Мороз загнал нас в полог. Стоит ли говорить о радости, охватившей этих простых людей. Даже Гырюлькай поднял голову и сказал, что весьма возможно, нападавшие будут бежать так долго, что упустят нечто стоящее в этой яранге.

Геутваль выпрямилась, словно стебелек после бури. Плутовка опять откинула свой керкер, и в полог снова явилась юная Ева, смутившая меня совершенно. Девушка усердно подкладывала в мою плошку лучшие кусочки оленины и наконец поднесла половину оленьего сердца, другую положила на свою тарелку.

— Спасибо, Геутваль…

Неожиданно она поднялась на колени, своими смуглыми пальцами коснулась моей бороды, провела по усам и тихо засмеялась.

— Сядь, сядь, бесстыдная… — добродушно прикрикнул на дочь Гырюлькай.

Эйгели и Ранавнаут смешливо поглядывали на свою любимицу.

Гырюлькай спросил, что привело меня в далекие горы, к Тальвавтыну. Мой ответ удивил старика; он покачал вихрастой головой:

— Мэй, мэй, мэй![11] Как думаешь менять живых оленей? Тальвавтын только убитых оленей дает, живых не меняет… Хочет один самый большой табун держать.

— Ого!

Ловкач сохранил в сердце Анадырских гор все старые порядки. В свое время крупные оленеводы на Дальнем Севере избегали продавать живых оленей, ревниво оберегая свою монополию на живое богатство тундры. Бесконечно трудно будет поладить с Тальвавтыном!

Долго еще пили чай. Тынетэгин и Геутваль расспрашивали и расспрашивали о неведомом, манящем мире за перевалами. Гырюлькай так и не понял, для чего мне понадобились олени. Снова и снова я растолковывал старикану, что такое совхозы и для чего нужны олени у золотых приисков, где люди с машинами копают золото. Старым пастух никак не мог взять в толк, чьи же будут олеин.

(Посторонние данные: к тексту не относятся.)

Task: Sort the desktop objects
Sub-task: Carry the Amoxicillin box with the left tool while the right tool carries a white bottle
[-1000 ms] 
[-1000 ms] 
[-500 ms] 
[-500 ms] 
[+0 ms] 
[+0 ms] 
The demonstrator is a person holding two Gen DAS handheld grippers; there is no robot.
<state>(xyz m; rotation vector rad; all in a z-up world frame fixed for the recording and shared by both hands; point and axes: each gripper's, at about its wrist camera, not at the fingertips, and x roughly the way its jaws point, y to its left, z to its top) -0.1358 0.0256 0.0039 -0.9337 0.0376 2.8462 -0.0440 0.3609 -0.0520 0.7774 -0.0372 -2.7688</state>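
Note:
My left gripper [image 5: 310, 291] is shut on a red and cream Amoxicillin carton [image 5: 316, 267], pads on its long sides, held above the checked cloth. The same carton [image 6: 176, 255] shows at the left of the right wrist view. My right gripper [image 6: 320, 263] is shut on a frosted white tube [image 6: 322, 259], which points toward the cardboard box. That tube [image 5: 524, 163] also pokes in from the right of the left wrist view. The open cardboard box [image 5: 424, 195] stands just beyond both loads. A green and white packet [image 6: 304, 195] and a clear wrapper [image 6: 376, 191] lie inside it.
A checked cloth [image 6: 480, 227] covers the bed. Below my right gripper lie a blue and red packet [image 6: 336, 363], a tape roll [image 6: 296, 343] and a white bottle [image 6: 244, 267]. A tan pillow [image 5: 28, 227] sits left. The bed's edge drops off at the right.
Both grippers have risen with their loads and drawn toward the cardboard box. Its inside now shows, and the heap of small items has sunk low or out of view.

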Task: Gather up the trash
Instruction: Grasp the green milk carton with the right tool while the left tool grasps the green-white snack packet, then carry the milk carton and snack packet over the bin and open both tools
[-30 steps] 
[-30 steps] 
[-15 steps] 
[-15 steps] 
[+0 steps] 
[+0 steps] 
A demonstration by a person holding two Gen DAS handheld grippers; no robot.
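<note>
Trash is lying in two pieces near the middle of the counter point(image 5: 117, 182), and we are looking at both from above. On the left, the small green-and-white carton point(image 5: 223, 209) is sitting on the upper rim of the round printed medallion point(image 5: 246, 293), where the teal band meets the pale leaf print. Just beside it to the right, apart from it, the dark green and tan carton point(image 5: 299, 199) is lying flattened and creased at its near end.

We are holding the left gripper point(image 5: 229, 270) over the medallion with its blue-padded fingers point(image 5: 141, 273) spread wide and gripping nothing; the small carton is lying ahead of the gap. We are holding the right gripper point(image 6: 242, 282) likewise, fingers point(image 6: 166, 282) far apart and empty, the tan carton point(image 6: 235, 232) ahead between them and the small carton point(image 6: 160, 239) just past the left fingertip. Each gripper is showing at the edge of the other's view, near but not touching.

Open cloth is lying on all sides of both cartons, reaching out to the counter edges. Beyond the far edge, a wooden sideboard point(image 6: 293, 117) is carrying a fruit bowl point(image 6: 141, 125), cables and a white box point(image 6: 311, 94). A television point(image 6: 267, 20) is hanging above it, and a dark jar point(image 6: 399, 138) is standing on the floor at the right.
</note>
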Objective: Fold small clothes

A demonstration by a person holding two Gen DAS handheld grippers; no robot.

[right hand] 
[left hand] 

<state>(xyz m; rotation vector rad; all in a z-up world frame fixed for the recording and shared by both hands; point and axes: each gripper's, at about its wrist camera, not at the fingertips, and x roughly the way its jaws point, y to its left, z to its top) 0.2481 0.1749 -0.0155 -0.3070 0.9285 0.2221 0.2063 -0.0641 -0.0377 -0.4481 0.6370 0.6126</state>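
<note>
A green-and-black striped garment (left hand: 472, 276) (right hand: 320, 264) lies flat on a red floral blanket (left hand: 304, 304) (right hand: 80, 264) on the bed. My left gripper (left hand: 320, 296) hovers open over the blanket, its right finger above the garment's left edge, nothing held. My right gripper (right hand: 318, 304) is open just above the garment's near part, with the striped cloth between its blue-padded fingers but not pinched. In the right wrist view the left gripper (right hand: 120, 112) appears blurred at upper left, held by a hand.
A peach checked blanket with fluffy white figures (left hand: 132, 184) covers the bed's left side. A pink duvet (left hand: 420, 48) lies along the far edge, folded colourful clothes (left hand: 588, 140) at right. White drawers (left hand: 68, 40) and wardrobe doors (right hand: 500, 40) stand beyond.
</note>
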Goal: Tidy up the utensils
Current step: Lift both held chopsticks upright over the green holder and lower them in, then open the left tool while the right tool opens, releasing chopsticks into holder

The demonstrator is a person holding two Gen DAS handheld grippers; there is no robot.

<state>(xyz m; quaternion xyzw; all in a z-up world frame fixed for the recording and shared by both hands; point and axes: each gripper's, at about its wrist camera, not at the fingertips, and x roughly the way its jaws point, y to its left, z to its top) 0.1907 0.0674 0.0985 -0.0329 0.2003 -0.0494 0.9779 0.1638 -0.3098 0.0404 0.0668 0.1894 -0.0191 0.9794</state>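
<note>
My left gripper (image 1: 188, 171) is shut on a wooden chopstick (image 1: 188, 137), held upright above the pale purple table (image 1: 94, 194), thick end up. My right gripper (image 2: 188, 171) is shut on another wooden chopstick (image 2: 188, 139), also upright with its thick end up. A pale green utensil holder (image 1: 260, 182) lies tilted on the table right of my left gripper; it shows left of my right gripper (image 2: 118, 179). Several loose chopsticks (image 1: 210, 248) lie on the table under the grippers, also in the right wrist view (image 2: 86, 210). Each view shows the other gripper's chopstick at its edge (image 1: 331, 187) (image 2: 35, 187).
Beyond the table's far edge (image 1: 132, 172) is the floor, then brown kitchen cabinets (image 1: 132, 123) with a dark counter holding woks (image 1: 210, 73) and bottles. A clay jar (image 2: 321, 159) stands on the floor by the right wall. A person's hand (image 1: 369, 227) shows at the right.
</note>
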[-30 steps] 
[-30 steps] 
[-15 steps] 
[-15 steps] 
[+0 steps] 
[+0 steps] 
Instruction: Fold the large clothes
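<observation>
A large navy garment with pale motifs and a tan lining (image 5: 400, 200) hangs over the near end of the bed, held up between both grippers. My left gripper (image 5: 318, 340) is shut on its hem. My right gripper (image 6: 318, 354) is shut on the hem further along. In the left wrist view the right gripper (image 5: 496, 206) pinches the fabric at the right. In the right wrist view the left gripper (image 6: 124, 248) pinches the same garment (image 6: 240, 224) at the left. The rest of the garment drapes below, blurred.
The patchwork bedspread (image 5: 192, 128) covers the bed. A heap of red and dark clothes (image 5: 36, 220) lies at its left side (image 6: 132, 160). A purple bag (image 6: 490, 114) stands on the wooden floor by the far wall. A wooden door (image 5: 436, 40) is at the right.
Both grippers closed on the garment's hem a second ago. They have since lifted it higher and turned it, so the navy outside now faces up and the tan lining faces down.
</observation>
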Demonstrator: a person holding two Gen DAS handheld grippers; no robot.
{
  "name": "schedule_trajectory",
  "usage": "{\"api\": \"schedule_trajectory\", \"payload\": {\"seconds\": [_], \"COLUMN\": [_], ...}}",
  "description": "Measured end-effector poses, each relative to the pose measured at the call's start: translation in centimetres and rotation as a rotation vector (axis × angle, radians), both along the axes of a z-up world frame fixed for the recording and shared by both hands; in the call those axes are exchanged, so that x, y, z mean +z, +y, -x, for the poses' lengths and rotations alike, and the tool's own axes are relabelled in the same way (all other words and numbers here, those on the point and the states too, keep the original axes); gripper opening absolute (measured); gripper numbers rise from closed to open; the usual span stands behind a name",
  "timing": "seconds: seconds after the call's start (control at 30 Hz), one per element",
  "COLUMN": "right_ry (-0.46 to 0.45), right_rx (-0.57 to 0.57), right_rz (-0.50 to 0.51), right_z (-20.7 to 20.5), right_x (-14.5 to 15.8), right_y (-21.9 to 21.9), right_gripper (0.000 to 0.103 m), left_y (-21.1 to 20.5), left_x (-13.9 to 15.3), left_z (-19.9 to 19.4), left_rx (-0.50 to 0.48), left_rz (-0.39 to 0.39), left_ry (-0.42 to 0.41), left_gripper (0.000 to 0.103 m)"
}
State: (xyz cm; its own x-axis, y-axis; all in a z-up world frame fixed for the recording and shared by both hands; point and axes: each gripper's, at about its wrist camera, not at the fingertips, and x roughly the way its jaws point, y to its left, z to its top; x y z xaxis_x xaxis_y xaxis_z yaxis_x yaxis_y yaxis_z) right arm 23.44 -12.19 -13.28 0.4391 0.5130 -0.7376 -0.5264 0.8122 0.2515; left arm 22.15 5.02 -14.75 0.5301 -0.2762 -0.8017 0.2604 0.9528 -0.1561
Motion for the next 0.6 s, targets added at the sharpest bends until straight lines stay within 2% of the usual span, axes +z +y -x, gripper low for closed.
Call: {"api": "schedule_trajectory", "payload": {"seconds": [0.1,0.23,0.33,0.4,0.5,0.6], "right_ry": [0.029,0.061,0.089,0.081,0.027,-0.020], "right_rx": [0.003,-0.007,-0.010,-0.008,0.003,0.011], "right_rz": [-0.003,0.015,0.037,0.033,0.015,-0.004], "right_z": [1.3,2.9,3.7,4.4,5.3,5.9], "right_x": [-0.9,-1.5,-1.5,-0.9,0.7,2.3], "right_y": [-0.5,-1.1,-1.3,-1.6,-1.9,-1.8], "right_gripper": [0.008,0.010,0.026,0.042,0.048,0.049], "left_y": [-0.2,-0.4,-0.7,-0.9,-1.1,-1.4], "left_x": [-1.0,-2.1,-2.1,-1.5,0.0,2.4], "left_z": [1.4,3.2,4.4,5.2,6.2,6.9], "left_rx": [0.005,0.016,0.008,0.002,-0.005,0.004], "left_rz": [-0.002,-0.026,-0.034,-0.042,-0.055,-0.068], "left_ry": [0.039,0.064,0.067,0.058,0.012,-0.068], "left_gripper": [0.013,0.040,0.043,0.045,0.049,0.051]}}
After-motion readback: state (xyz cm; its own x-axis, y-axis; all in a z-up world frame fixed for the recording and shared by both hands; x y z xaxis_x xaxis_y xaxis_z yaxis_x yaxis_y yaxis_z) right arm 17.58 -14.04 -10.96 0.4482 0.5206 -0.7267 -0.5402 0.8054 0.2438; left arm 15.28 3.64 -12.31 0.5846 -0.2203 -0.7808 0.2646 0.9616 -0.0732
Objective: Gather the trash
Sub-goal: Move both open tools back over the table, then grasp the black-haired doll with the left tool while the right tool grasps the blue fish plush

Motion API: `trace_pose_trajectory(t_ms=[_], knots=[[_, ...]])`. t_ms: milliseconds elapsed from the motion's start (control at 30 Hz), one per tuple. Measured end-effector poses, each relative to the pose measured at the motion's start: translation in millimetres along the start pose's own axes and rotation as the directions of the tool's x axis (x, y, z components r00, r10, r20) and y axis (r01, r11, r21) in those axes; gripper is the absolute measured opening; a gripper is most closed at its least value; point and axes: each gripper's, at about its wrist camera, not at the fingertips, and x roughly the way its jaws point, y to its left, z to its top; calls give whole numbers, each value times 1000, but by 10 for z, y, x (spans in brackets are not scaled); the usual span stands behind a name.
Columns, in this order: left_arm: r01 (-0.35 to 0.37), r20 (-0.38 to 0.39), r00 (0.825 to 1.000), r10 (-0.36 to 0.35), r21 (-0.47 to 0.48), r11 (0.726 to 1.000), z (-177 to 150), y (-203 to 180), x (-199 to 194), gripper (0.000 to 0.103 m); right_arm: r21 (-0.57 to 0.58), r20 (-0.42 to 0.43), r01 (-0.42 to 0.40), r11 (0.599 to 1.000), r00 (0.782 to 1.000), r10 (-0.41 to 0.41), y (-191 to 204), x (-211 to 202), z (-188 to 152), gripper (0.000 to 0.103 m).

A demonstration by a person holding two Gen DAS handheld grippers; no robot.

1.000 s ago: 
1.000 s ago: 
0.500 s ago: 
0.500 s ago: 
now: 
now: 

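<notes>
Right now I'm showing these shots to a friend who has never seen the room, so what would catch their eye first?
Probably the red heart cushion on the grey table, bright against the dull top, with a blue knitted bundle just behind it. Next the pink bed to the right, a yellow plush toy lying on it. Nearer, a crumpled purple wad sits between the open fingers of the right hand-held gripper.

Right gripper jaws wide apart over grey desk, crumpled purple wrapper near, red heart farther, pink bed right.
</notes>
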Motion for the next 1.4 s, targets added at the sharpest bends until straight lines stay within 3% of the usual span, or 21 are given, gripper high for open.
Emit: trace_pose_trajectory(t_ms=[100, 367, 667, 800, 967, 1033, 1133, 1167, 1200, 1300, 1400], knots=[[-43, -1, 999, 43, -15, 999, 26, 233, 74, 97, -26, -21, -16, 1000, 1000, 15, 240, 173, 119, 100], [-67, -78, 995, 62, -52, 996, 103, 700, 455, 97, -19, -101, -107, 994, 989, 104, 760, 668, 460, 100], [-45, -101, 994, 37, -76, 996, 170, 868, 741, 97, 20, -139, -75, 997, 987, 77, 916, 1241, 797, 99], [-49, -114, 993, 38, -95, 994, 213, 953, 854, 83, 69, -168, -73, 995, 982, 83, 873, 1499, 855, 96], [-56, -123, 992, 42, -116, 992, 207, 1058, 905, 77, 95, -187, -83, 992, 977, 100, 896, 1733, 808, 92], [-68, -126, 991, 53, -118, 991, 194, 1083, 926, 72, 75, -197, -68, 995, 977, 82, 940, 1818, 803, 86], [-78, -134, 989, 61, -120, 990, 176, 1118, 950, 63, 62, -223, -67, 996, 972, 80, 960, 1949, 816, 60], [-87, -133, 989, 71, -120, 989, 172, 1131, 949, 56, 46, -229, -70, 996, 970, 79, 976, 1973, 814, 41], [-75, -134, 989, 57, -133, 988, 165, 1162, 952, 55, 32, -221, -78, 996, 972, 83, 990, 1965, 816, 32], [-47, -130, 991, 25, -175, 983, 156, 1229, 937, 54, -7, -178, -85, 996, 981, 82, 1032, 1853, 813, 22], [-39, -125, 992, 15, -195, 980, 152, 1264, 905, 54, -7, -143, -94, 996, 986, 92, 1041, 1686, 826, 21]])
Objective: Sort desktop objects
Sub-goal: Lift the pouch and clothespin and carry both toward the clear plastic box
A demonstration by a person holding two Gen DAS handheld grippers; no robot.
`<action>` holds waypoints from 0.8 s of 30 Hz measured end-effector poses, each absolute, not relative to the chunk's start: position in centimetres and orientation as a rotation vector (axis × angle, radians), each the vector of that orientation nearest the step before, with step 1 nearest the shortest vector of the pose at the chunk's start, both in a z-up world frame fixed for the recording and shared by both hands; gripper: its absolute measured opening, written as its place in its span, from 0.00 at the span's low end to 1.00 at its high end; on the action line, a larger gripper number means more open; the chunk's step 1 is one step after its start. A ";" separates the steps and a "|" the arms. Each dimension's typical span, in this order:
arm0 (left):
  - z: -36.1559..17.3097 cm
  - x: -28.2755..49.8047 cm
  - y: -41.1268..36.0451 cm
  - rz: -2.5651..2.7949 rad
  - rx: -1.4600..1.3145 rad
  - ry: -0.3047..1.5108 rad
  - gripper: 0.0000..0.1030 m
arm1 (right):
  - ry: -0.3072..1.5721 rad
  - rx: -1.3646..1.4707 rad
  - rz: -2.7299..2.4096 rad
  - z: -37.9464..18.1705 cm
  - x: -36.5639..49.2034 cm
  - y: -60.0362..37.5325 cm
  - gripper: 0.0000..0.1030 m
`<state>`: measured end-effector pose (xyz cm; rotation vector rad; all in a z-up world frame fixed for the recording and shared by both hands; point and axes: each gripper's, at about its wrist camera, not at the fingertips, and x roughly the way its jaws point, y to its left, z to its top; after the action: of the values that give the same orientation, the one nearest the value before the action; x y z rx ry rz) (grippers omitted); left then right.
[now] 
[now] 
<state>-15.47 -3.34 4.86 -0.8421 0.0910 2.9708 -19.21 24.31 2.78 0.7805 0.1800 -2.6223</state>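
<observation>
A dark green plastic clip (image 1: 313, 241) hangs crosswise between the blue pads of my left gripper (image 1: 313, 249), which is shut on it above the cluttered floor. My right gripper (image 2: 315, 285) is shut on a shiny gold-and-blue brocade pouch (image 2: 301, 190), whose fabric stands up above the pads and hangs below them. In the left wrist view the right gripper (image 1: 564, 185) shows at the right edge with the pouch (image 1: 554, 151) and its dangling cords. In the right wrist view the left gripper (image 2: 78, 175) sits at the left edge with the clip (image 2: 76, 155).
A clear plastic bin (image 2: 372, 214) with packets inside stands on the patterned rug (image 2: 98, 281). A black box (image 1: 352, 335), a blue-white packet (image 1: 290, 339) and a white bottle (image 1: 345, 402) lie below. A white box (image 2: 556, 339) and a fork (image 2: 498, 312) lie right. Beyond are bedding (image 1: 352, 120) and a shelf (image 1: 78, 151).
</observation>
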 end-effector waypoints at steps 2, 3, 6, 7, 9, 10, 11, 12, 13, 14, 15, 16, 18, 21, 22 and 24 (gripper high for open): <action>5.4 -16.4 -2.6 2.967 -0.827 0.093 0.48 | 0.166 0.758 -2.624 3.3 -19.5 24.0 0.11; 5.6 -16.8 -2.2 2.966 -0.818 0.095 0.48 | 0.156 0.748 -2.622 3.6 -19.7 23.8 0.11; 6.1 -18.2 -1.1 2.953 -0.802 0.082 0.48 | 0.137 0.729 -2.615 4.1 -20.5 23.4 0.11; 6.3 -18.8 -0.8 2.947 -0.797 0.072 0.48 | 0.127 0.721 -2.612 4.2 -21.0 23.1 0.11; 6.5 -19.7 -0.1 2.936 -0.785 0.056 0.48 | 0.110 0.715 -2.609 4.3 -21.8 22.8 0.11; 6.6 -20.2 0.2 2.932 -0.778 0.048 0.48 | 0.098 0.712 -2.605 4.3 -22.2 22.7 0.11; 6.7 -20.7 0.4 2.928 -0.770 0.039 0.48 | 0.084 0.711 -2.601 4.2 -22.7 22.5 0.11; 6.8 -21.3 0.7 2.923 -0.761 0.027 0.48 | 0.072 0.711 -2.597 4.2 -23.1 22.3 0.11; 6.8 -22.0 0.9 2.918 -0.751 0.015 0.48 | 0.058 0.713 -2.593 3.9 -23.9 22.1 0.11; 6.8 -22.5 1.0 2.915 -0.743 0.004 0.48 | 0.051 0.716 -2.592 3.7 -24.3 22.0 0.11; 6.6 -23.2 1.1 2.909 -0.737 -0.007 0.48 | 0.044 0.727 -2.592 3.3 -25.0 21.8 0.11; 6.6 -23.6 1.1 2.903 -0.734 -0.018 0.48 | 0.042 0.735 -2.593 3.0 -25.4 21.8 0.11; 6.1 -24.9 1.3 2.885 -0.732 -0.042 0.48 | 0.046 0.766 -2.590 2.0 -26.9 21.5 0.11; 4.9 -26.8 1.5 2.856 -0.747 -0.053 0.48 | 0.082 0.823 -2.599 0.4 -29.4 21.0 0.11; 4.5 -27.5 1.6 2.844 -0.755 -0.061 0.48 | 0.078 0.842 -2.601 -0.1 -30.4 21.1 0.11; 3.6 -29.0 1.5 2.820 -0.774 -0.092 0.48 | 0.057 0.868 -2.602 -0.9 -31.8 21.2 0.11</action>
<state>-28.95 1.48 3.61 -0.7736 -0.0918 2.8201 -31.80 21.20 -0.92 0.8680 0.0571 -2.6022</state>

Ужни окончился. Женщины убрали посуду. Тынетэгин и Ранавнаут ушли спать в свою ярангу. Эйгели развернула заячье одеяло во весь полог. Геутваль рассказала, что заячьи шкурки для одеяла она добыла сама на охоте. Старики улеглись у светильника. Геутваль выскользнула из керкера и юркнула под одеяло.

Светильник погас, и полог утонул в кромешной тьме. Под заячьим одеялом было тепло. Образ смуглой охотницы трогал в душе давно позабытые струны. Неужели Геутваль вытеснит милый образ Марии?

Я гнал прочь эту мысль. Ведь я любил Марию, хоть она и не отвечала на письма: забыла, видно, свою клятву.

Не помню, как заснул; не знаю, сколько времени спал. Проснулся внезапно, в полной тьме, от странного ощущения: что-то теплое, мягкое, нежное покоилось на откинутой руке. Я лежал не шевелясь.

“Что же это такое, где я?!”

Осторожно протянул свободную руку. На моей ладони, прижавшись теплой щечкой, крепко спала Геутваль.